**Dataset excerpt:**
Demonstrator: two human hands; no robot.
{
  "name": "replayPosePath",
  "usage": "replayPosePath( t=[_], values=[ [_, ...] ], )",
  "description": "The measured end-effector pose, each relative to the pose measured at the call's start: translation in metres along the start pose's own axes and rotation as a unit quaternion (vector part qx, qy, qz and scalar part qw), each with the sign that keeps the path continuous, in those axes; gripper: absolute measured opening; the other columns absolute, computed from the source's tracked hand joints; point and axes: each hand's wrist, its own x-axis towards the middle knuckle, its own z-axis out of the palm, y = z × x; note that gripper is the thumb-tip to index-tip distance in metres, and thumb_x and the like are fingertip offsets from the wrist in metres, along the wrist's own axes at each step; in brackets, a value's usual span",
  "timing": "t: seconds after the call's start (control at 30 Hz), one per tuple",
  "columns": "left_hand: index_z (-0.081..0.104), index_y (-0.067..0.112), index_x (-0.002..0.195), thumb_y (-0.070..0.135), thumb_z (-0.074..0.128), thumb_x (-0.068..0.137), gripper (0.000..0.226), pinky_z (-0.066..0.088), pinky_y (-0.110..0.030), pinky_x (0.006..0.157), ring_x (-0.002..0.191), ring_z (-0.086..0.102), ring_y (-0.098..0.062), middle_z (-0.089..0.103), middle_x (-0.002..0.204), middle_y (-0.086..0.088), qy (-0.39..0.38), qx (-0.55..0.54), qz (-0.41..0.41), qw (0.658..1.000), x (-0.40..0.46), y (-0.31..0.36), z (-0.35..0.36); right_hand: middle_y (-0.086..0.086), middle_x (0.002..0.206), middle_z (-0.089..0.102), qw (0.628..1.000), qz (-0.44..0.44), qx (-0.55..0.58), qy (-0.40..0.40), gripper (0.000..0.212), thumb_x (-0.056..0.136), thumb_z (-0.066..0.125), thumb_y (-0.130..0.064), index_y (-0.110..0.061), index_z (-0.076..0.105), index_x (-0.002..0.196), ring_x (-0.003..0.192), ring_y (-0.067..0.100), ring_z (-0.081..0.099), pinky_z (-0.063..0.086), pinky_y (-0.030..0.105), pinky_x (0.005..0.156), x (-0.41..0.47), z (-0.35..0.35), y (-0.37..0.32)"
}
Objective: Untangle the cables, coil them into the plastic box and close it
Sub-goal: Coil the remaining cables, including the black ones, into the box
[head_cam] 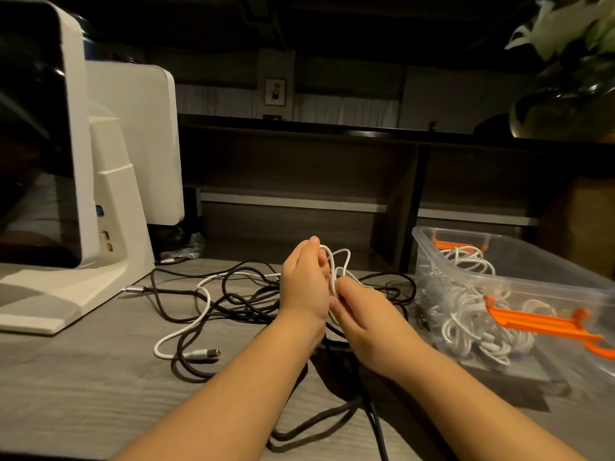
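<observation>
A white cable [203, 296] and tangled black cables [239, 302] sprawl over the grey wooden desk [83, 377]. My left hand [304, 284] and my right hand [364, 314] are raised together above the tangle, both gripping loops of the white cable [339, 261] between them. A metal plug end [204, 354] lies at the front left, another plug [134, 289] near the monitor base. The clear plastic box [532, 261] stands open at the right with coiled white cables [466, 314] inside.
A white monitor stand [109, 207] and its base [50, 304] occupy the left. Orange latches [545, 322] hang on the box. A dark shelf unit [299, 181] rises behind the desk. A black cable runs off the front edge [376, 424].
</observation>
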Motion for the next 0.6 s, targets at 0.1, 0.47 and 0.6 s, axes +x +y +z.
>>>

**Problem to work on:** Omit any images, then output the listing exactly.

**Final answer:**
Demonstrator: two human hands; no robot.
{
  "name": "replayPosePath",
  "usage": "replayPosePath( t=[_], values=[ [_, ...] ], )",
  "description": "The measured end-effector pose, each relative to the pose measured at the call's start: translation in metres along the start pose's own axes and rotation as a unit quaternion (vector part qx, qy, qz and scalar part qw), each with the sign that keeps the path continuous, in those axes; gripper: absolute measured opening; the other columns absolute, computed from the source's tracked hand joints; point and axes: each hand's wrist, its own x-axis towards the middle knuckle, its own z-axis out of the palm, y = z × x; note that gripper is the thumb-tip to index-tip distance in metres, and thumb_x and the like are fingertip offsets from the wrist in metres, along the wrist's own axes at each step; in brackets, a value's usual span",
  "timing": "t: seconds after the call's start (control at 30 Hz), one per tuple",
  "columns": "left_hand: index_z (-0.081..0.104), index_y (-0.067..0.112), index_x (-0.002..0.195), thumb_y (-0.070..0.135), thumb_z (-0.074..0.128), thumb_x (-0.068..0.137), gripper (0.000..0.226), pinky_z (-0.066..0.088), pinky_y (-0.110..0.030), pinky_x (0.006..0.157), ring_x (-0.002..0.191), ring_z (-0.086..0.102), ring_y (-0.098..0.062), middle_z (-0.089..0.103), middle_x (-0.002..0.204), middle_y (-0.086..0.088), qy (-0.39..0.38), qx (-0.55..0.54), qz (-0.41..0.41), qw (0.658..1.000), x (-0.40..0.46), y (-0.31..0.36), z (-0.35..0.36); right_hand: middle_y (-0.086..0.086), middle_x (0.002..0.206), middle_z (-0.089..0.102), qw (0.628..1.000), qz (-0.44..0.44), qx (-0.55..0.58), qy (-0.40..0.40), gripper (0.000..0.212), thumb_x (-0.056..0.136), thumb_z (-0.066..0.125), thumb_y (-0.130..0.064), index_y (-0.110..0.061), index_z (-0.076..0.105), index_x (-0.002..0.196), ring_x (-0.003..0.192), ring_y (-0.067..0.100), ring_z (-0.081..0.099), pinky_z (-0.063..0.086), pinky_y (-0.030..0.105), pinky_x (0.005..0.156), x (-0.41..0.47), z (-0.35..0.35), y (-0.37..0.32)"
}
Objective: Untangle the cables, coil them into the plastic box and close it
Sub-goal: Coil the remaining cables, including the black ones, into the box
[head_cam] 
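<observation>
A white cable [203, 296] and tangled black cables [239, 302] sprawl over the grey wooden desk [83, 377]. My left hand [304, 284] and my right hand [364, 314] are raised together above the tangle, both gripping loops of the white cable [339, 261] between them. A metal plug end [204, 354] lies at the front left, another plug [134, 289] near the monitor base. The clear plastic box [532, 261] stands open at the right with coiled white cables [466, 314] inside.
A white monitor stand [109, 207] and its base [50, 304] occupy the left. Orange latches [545, 322] hang on the box. A dark shelf unit [299, 181] rises behind the desk. A black cable runs off the front edge [376, 424].
</observation>
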Motion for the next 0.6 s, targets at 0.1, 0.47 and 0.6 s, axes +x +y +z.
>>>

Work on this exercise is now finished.